Телевидение в Витебске
Я бродил по городу целый день и теперь сидел в летнем кафе, где меня нагнал мой старый знакомый – запах дыма. Я переночевал у Валерия и Наташи, они ехали со мной в одном вагоне и пригласили к себе, когда мы прибыли в Витебск. Валерий был когда-то моряком, мы выпили немного водки и весь вечер проговорили о Сингапуре, о том, как большие корабли встают на якорь в море, о том, где лучшие китайские рестораны. А потом его жена, не выдержав, рассказала историю. Тетя ее мужа была партизанкой, ей было двадцать лет, во время пыток в гестапо ей выкололи глаза, а потом ее повесили вместе с другими напротив ратуши, которую Валерий и Наташа показали мне утром.
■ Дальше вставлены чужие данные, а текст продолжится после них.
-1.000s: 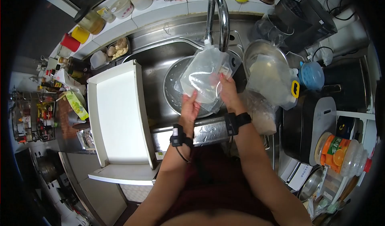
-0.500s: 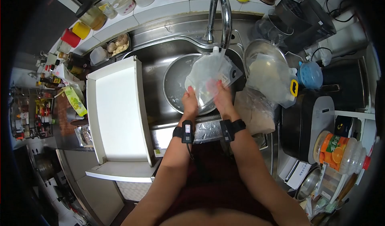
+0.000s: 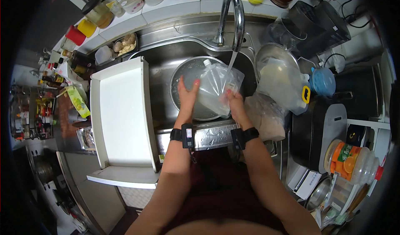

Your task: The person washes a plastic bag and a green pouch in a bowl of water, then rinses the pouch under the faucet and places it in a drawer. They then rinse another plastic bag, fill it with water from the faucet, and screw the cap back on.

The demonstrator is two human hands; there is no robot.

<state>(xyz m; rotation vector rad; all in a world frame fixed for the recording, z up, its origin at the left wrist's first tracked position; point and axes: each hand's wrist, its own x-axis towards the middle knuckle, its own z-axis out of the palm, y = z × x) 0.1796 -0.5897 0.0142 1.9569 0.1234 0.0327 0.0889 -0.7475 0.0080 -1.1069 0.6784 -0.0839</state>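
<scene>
A clear plastic pouch with a white spout (image 3: 213, 85) is tilted over a round metal basin (image 3: 178, 74) in the sink. Water runs from the curved faucet (image 3: 238, 22) onto the pouch's upper right part. My right hand (image 3: 235, 101) grips the pouch at its lower right side, thumb on top. At the pouch's left, over the basin, my left hand (image 3: 188, 94) has its thumb and fingers spread and holds nothing. Both wrists wear black straps with small devices.
A white tray-like drawer (image 3: 125, 114) lies left of the sink. To the right are another filled pouch with a yellow handle (image 3: 279, 82), a blue container (image 3: 323, 81) and a black appliance (image 3: 314, 135). Jars line the back ledge.
The pouch's spout has swung left, away from the faucet, and running water now shows. My left hand has let go of the pouch, moved up and left, and opened.
</scene>
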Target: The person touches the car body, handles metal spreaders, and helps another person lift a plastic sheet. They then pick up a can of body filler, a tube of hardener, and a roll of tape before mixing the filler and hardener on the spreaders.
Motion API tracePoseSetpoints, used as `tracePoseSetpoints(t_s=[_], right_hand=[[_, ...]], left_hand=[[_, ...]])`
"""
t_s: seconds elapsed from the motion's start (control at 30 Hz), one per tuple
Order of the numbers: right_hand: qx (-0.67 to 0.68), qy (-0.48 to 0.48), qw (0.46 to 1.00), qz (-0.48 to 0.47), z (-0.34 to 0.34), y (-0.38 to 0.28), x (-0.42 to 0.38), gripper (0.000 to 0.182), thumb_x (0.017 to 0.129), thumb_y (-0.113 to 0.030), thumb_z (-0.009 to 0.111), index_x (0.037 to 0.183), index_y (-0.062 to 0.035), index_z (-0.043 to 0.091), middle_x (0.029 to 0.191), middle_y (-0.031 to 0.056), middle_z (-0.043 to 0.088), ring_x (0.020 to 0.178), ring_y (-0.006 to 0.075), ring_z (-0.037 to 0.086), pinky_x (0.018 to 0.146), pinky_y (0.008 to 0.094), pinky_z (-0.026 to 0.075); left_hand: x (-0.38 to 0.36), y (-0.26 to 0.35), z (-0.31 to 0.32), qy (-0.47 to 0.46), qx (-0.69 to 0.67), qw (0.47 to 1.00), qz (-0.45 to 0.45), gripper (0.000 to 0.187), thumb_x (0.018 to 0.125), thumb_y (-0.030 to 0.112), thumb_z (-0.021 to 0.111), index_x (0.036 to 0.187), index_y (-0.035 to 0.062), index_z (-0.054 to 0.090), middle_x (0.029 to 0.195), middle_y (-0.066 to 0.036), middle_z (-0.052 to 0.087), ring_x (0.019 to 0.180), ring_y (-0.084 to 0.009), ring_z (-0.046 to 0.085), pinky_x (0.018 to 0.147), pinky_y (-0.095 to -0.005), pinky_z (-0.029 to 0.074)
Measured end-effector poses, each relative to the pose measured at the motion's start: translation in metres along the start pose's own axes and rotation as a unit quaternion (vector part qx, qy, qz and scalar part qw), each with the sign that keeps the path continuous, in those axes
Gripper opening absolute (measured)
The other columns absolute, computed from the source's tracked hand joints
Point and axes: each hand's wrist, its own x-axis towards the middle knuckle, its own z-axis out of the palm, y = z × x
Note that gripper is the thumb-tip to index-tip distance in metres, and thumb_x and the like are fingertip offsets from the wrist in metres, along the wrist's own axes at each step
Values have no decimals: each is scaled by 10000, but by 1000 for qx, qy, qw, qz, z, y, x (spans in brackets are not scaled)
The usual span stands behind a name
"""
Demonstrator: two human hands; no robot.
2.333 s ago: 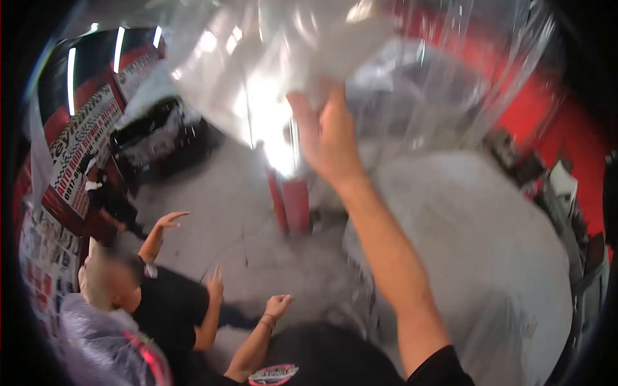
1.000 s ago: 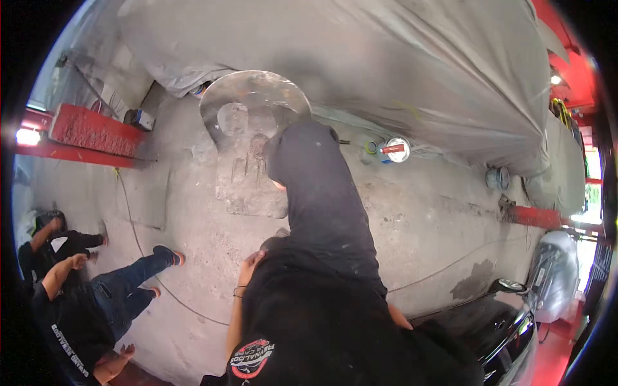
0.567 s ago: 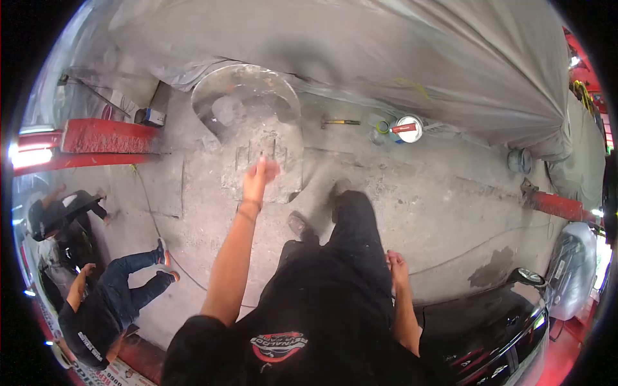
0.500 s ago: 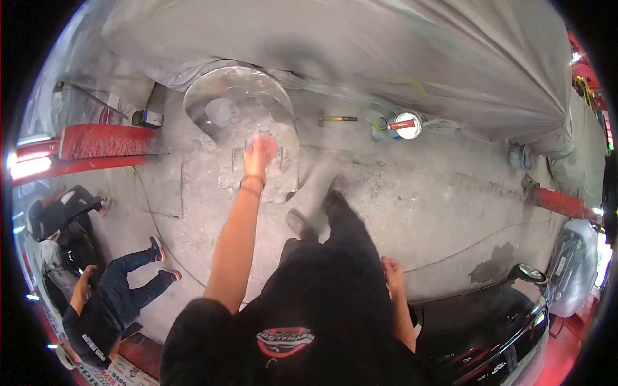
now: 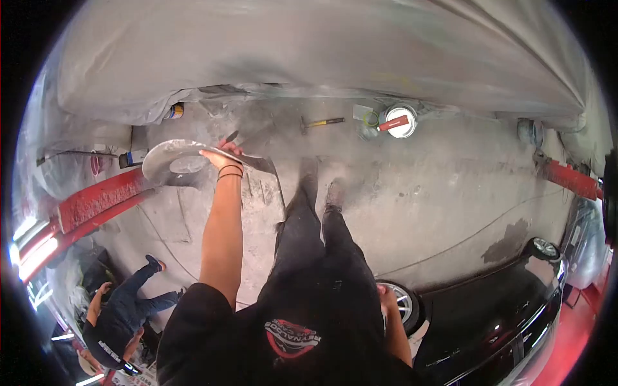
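My left hand (image 5: 222,158) is closed on the edge of a dusty grey curved car panel (image 5: 161,154), which looks like a fender with its wheel arch. The panel is tilted and has a pale round patch or opening near its left end. Just past my fingers a small red pad with a dark tip (image 5: 230,138) shows; whether it is in my grip I cannot tell. My right hand (image 5: 387,297) hangs low at my side, fingers curled, with nothing seen in it. Behind that hand, in this view, lies a car wheel (image 5: 417,307).
A hammer (image 5: 324,122) lies on the floor near the draped sheeting (image 5: 309,45). Right of it stands a white-lidded bucket (image 5: 409,130) with a red tool on top. A red lift arm (image 5: 96,202) is at left, near another person (image 5: 122,315). A black car (image 5: 489,321) stands at right.
The panel has been tipped up from the floor and shifted left, with my left hand now gripping its edge. My right hand has dropped a little. My view and feet have moved.
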Motion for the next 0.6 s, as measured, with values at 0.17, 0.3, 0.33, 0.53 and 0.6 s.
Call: tracePoseSetpoints(t_s=[0.17, 0.3, 0.33, 0.53, 0.6], right_hand=[[172, 6, 984, -56, -30, -201, 9, 443, 1016, -398, 628, 1068, 36, 704, 869, 123, 733, 797, 244, 703, 754, 375, 554], [138, -6, 985, -100, -38, -285, 64, 363, 1024, -332, 648, 1138, 4, 721, 890, 92, 737, 821, 180, 695, 788, 350, 555], [99, -1, 992, -78, -43, -313, 73, 353, 1027, -318, 645, 1151, 4, 719, 912, 109, 744, 845, 190, 706, 813, 345, 557], [103, 16, 984, -143, -34, -392, 153, 312, 1011, -271, 665, 1170, -9, 718, 1003, 146, 765, 928, 218, 742, 856, 341, 562], [102, 23, 985, -139, -25, -406, 177, 301, 1006, -259, 671, 1170, -12, 719, 1009, 146, 768, 933, 218, 743, 857, 343, 563]], left_hand=[[24, 20, 1, 21, -22, 999, 9, 812, 924, 830, 254, 1045, 71, 514, 585, -17, 330, 482, -200, 324, 446, -366, 301], [62, 80, 17, -27, 6, 999, 32, 598, 895, 695, 357, 877, 107, 463, 579, -9, 351, 480, -210, 339, 482, -400, 341], [61, 98, 36, -15, 14, 998, 54, 598, 885, 699, 363, 845, 110, 456, 578, -7, 353, 478, -211, 341, 502, -416, 360], [164, 164, 61, 28, 192, 978, 77, 960, 941, 751, 232, 1312, -73, 556, 1228, -256, 644, 1081, -397, 638, 955, -531, 521], [137, 155, 61, -45, 137, 987, 67, 858, 1005, 598, 338, 1579, -35, 262, 1617, -251, 393, 1474, -449, 417, 1183, -584, 366]])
Ее мать заставили наблюдать за казнью. Тотчас после этого – другое воспоминание. Дед Наташи оказался в плену в Германии, и один немецкий врач регулярно припрятывал для него еду. Он спас ему жизнь. Одну жизнь отняли, другую сохранили. Наташа сказала, что всюду есть хорошие и плохие люди. Мог ли я что-нибудь добавить? Нет, вряд ли.